U2 Embraces the Roots of Rock : The Raw, Experimental Sounds of ‘Rattle and Hum’ More Than Match the Craft of ‘The Joshua Tree’
****U2. “Rattle and Hum.” Island Records.
“This is a song Charles Manson stole from the Beatles,” U2’s Bono Hewson declares at the start of this part-live, part-studio collection. “We’re stealing it back.”
It’s an audacious remark, especially from a band that has frequently been accused of taking itself too seriously. One can almost hear someone snickering, “Oh, so now they think they’re the Beatles!”

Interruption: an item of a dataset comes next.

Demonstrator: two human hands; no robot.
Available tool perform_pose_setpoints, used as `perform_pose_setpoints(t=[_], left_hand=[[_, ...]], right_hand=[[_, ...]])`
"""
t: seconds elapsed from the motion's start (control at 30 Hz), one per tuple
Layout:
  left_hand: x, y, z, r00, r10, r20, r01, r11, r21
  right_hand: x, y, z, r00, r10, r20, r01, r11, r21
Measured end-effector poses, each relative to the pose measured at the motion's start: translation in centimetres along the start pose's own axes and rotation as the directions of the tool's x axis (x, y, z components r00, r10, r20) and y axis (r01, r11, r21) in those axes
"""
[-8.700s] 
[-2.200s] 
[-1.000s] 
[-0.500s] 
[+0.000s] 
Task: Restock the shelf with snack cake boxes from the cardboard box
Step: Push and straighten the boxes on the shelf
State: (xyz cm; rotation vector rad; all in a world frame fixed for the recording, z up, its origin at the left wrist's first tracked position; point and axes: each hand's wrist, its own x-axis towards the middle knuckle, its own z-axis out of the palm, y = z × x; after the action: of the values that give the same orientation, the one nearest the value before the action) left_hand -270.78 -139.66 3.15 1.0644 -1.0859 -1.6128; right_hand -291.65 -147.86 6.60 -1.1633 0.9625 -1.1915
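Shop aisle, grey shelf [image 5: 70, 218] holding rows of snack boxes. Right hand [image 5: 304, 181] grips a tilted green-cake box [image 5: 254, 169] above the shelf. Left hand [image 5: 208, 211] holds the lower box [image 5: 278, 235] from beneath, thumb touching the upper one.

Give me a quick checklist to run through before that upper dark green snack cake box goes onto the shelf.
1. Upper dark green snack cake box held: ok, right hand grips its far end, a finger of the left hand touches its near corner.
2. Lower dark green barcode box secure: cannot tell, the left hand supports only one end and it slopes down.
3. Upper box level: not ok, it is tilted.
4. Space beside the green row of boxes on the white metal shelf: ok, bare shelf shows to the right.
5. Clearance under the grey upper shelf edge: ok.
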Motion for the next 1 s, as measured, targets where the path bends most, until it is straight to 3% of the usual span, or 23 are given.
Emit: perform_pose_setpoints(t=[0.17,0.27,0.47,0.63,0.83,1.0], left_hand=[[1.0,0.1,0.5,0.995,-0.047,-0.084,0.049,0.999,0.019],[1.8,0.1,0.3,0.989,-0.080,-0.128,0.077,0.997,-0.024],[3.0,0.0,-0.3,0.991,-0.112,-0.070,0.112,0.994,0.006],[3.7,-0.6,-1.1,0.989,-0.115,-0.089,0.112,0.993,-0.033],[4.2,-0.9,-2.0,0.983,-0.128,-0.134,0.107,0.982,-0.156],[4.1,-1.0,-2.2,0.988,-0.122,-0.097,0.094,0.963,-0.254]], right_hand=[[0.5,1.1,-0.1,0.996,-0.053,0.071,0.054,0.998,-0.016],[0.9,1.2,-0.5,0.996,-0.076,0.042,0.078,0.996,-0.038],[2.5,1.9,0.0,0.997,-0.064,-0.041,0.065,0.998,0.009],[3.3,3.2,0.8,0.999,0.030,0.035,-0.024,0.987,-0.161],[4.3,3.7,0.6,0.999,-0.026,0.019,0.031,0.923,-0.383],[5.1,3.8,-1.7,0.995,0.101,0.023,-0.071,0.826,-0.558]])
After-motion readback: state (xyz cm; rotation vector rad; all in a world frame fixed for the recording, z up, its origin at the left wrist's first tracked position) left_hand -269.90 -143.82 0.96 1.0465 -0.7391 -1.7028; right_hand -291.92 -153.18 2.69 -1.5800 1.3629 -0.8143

But the Irish quartet’s version of “Helter Skelter” explodes with a conviction and heart that summarizes this frequently remarkable album--a work that not only lives up to the standards of the Grammy-winning “The Joshua Tree,” but also places U2 more convincingly than ever among rock’s all-time greatest groups.
Countless bands have written songs that more closely echo the sounds of Beatles or the other great units of the ‘60s, but no group of this decade reflects more jubilantly the combination of craft, accessibility and leadership exhibited by those bands.
There is such a liberating sense of experimentation and growth to “Rattle and Hum” that the album, when coupled with “The Joshua Tree,” gives U2 much the same dazzling back-to-back accomplishment registered by such other rare combinations as the Beatles’ “Rubber Soul” and “Revolver,” Dylan’s “Highway 61 Revisited” and “Blonde on Blonde” or Springsteen’s “Born to Run” and “Darkness on the Edge of Town.”
The new two-record set, produced by Jimmy Iovine, steps away from the formality and discipline of “The Joshua Tree” for a rawer and more exploratory feel. Guitarist Edge, drummer Larry Mullen Jr., and bassist Adam Clayton inject the music with a seductive intimacy that is rare for music that is also so forceful.
One of the remarkable things about U2 is that the band achieved its massive commercial and critical success in the ‘80s without relying on the blues, gospel and country influences that gave character and soul to early rock ‘n’ roll--influences that were key parts of the arsenal of almost every other prized rock attraction.
That changes with “Rattle and Hum” (the title is from a line in the song, “Bullet the Blue Sky”). The heart of this collection is a head-on embrace with rock’s roots--so much in fact that it’s fitting that the band recorded three of the nine new songs in the same Memphis studio where Elvis Presley, B.B. King and Jerry Lee Lewis once worked.
To add to the sense of rock history, one of those three songs--the confessional “Love Rescue Me"--was co-written by Dylan, while another--the raucous “When Love Comes to Town"--features a vigorous duet with B. B. King. Besides “Helter Skelter,” the album also features a treatment of Dylan’s “All Along the Watchtower” and a snippet of Hendrix’s arrangement of “The Star Spangled Banner.”
This album, however, isn’t an exercise in revivalism. U2 continues to explore questions of ideals and faith . . . something (or someone) to believe in. The notable difference between “Rattle and Hum” and past U2 collections is that Hewson shows more vulnerability, both as a singer and lyricist.
Hewson has explained in interviews that he is far from the tower of strength idealized in such numbers as “Pride (In the Name of Love”), but this time he documents in his music the moments of struggle and self-doubt.
He speaks in the blues-driven “Desire"--the first single from the album--of the way one can become as addicted to ambition as to drugs, while he speaks in the tense “Hawkmoon 269" with sharp, probing images of the humility involved in acknowledging one’s limits. Sample line: Like thunder needs rain/ Like the preacher needs pain/ Like tongues of flame / Like a blindman’s cane . . . I need your love.
Beyond the power of the new songs, the strength of “Rattle and Hum” grows out of its diversity--a range of emotions that moves from the gospel rejoice of “I Still Haven’t Found What I’m Looking For” (one of four concert versions of past U2 songs) to the eloquence and idealism of “Angel of Harlem” to the tenderness of “Homeland” and “All I Want Is You” to the rage of “God Part II.”
The latter is a sequel to John Lennon’s “God,” a 1970 composition that warned against putting your faith in others --including Beatles. In “God Part II,” Hewson slashes at various targets (including Albert Goldman’s hateful biography of Lennon) and wrestles with the power of rock music in the ‘80s.
The question of art’s ability to shape attitudes is one that goes far beyond the boundaries of rock music--but the answer remains the same. The artist can only be responsible for the integrity and quality of his work. In “Rattle and Hum,” U2 hasn’t just reclaimed “Helter Skelter” for the rock community. It has delivered a work that revives the idealism and craft of the music’s finest moments.